With this context in mind, we should reconsider what it means for the items at the top of the chart to have “exploded in price”. There are several possible interpretations:
These items have become more expensive relative to a unit of US currency (true, supported by the chart)
These items have become more expensive relative to average hourly wages (true, supported by the chart)
These items have become more expensive relative to an average consumer’s income (mostly not true, not supported by the chart)
If the economic stagnation narrative were accurate, we would expect:
Claim (3) above to be true, as this would indicate that an average consumer finds these items harder to purchase. Conversely, if a service’s price decreases relative to someone’s income, it becomes more affordable for that person, even if its price increases relative to other metrics.
The chart to accurately represent the overall price of healthcare, housing, childcare, and education, rather than misleading sub-components of these things.
However, I argue that, when correctly interpreted under the appropriate measures, there’s little evidence that healthcare, housing, childcare, and education have become significantly less affordable for an average (not median) consumer. Moreover, I claim that the chart is consistent with this view.
To reconcile my claim with the chart, it’s crucial to distinguish between two concepts: average income and average wages. Income encompasses all money received by an individual or household from various sources, including wages, non-wage benefits, government assistance, and capital investments.

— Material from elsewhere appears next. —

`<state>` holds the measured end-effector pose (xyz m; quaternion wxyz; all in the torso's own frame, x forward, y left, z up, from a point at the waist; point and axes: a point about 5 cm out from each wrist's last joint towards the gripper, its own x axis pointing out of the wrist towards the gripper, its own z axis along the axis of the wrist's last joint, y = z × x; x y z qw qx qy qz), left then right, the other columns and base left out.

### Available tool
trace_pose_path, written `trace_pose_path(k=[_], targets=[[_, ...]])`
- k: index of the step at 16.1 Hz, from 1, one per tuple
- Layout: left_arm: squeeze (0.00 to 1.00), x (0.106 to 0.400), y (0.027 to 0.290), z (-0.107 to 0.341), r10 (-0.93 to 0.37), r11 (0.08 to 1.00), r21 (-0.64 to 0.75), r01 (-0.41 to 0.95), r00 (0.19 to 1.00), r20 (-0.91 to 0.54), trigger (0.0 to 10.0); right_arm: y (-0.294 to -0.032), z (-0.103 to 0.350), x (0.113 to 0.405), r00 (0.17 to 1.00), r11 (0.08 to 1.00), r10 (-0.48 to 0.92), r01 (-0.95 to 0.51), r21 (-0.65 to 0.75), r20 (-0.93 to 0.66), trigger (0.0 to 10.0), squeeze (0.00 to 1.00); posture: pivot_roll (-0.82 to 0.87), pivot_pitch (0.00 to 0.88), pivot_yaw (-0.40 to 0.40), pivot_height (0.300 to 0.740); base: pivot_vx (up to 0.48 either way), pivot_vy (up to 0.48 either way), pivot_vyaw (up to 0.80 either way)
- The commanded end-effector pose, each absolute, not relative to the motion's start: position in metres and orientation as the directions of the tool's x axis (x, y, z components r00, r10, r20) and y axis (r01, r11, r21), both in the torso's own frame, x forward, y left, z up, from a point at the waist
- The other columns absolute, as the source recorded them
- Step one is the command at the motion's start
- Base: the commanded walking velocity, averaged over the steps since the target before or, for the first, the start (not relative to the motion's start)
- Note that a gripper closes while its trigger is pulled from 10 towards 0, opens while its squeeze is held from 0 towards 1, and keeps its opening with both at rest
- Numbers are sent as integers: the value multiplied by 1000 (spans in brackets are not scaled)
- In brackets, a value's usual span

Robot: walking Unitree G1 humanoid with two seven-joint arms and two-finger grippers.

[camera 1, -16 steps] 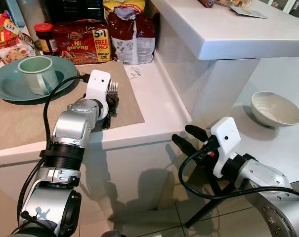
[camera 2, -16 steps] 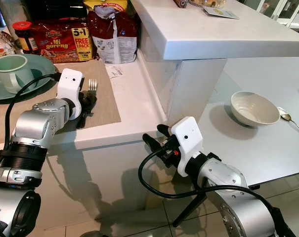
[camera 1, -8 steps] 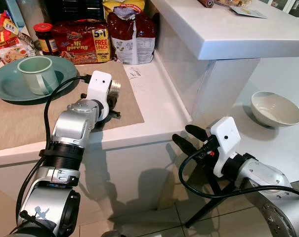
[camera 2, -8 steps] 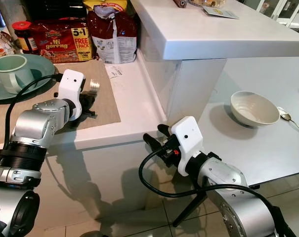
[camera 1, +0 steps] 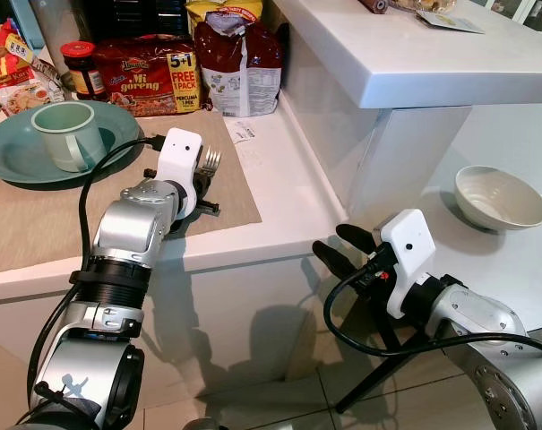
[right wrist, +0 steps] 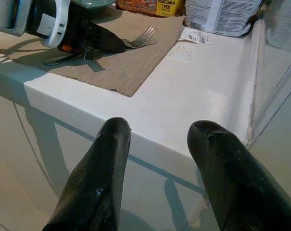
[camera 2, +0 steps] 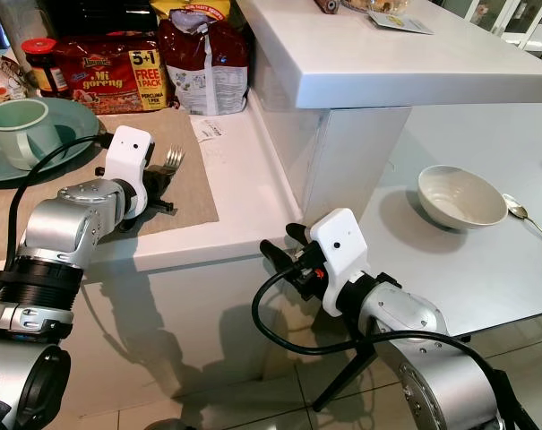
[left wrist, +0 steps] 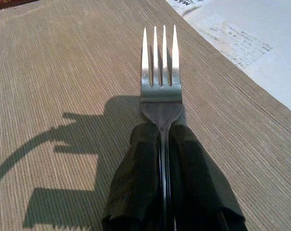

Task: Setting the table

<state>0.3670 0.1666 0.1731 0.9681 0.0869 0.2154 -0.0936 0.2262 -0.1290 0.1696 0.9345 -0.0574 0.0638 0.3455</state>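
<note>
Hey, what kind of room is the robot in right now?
Most likely a home kitchen: a white counter holds noodle packs, a jar and a mug on a plate, while the left gripper grips a fork.

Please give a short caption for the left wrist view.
Left gripper shut on a fork above the beige placemat.

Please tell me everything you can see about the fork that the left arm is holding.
The fork is shiny silver metal with four straight tines. The left claw is shut on its neck, one black finger on each side, and hides the handle. The tines stick out past the fingertips, pointing away from the robot toward the counter's back. It is held low over the beige woven placemat, near the mat's right edge; whether it touches the mat cannot be told.
</note>
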Motion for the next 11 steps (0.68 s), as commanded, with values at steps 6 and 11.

Average income is a broader and more appropriate way to measure whether something is becoming less “affordable” in this context, since what we care about is whether our economy has stagnated in the sense of becoming less productive. I personally think a more appropriate way to measure average income is via nominal GDP per capita. If we use this measure, we find that average incomes have risen approximately 125% from 2000-2023, which is substantially more than the rise in average wages over the same time period, as shown on the chart.
Using average wages for this analysis is problematic because it overlooks additional income sources that people can use to purchase goods and services. This approach also introduces complexities in interpretation, for example because you’d need to account for a declining labor share of GDP. If we focused on wages rather than average income, we would risk misinterpreting the decrease in average wages relative to certain services as a real decline in our ability to afford these things, instead of recognizing it more narrowly as a shift in the price of labor compared to these services.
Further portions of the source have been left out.